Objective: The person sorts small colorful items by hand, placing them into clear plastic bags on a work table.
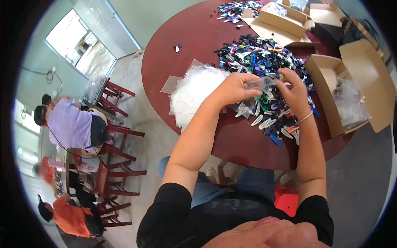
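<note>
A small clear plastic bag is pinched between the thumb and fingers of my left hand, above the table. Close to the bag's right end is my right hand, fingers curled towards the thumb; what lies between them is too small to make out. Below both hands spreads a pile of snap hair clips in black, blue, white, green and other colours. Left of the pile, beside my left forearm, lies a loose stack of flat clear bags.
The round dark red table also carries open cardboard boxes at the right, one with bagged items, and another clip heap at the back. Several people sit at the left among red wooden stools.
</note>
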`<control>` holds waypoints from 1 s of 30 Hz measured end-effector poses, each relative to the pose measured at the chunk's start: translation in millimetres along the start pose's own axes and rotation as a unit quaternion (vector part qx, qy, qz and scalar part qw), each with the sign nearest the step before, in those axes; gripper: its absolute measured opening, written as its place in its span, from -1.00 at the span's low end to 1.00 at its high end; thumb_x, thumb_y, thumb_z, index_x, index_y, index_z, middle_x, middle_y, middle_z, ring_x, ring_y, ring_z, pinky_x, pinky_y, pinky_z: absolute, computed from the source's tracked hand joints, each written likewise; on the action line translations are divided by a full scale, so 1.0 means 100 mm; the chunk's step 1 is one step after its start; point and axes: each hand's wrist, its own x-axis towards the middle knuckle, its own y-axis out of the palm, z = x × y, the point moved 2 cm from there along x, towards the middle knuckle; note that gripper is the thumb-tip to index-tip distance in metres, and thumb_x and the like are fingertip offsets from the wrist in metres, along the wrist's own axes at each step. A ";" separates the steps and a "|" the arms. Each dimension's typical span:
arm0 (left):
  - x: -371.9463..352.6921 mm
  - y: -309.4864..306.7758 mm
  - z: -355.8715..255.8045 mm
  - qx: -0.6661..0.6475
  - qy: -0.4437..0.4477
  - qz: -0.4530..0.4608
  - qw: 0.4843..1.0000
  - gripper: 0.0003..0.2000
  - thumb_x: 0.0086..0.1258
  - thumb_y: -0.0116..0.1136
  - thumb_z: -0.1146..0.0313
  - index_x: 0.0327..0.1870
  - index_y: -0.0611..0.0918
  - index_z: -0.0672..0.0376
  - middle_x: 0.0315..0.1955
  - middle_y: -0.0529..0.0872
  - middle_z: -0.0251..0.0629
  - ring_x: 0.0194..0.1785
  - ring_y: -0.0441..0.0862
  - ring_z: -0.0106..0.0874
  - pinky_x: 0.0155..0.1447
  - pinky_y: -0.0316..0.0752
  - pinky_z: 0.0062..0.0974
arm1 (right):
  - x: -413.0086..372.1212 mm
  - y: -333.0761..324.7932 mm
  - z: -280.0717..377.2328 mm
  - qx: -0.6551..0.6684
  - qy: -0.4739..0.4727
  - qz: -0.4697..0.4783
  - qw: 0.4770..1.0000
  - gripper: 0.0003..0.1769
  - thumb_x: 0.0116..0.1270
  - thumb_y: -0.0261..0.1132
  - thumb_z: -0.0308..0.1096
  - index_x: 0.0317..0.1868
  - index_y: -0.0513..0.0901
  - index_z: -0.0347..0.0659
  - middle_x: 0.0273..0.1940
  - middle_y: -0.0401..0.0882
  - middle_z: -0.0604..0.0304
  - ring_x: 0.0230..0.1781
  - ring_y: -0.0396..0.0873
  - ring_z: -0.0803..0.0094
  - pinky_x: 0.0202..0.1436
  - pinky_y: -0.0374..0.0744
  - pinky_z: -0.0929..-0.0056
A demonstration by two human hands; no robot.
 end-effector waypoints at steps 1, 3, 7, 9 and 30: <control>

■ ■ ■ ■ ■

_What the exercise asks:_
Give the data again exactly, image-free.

_Written solution:_
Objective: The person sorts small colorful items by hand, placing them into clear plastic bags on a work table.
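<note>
A small clear plastic bag is pinched between the thumb and fingers of my left hand, above the table. Close to the bag's right end is my right hand, fingers curled towards the thumb; what lies between them is too small to make out. Below both hands spreads a pile of snap hair clips in black, blue, white, green and other colours. Left of the pile, beside my left forearm, lies a loose stack of flat clear bags.
The round dark red table also carries open cardboard boxes at the right, one with bagged items, and another clip heap at the back. Several people sit at the left among red wooden stools.
</note>
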`<control>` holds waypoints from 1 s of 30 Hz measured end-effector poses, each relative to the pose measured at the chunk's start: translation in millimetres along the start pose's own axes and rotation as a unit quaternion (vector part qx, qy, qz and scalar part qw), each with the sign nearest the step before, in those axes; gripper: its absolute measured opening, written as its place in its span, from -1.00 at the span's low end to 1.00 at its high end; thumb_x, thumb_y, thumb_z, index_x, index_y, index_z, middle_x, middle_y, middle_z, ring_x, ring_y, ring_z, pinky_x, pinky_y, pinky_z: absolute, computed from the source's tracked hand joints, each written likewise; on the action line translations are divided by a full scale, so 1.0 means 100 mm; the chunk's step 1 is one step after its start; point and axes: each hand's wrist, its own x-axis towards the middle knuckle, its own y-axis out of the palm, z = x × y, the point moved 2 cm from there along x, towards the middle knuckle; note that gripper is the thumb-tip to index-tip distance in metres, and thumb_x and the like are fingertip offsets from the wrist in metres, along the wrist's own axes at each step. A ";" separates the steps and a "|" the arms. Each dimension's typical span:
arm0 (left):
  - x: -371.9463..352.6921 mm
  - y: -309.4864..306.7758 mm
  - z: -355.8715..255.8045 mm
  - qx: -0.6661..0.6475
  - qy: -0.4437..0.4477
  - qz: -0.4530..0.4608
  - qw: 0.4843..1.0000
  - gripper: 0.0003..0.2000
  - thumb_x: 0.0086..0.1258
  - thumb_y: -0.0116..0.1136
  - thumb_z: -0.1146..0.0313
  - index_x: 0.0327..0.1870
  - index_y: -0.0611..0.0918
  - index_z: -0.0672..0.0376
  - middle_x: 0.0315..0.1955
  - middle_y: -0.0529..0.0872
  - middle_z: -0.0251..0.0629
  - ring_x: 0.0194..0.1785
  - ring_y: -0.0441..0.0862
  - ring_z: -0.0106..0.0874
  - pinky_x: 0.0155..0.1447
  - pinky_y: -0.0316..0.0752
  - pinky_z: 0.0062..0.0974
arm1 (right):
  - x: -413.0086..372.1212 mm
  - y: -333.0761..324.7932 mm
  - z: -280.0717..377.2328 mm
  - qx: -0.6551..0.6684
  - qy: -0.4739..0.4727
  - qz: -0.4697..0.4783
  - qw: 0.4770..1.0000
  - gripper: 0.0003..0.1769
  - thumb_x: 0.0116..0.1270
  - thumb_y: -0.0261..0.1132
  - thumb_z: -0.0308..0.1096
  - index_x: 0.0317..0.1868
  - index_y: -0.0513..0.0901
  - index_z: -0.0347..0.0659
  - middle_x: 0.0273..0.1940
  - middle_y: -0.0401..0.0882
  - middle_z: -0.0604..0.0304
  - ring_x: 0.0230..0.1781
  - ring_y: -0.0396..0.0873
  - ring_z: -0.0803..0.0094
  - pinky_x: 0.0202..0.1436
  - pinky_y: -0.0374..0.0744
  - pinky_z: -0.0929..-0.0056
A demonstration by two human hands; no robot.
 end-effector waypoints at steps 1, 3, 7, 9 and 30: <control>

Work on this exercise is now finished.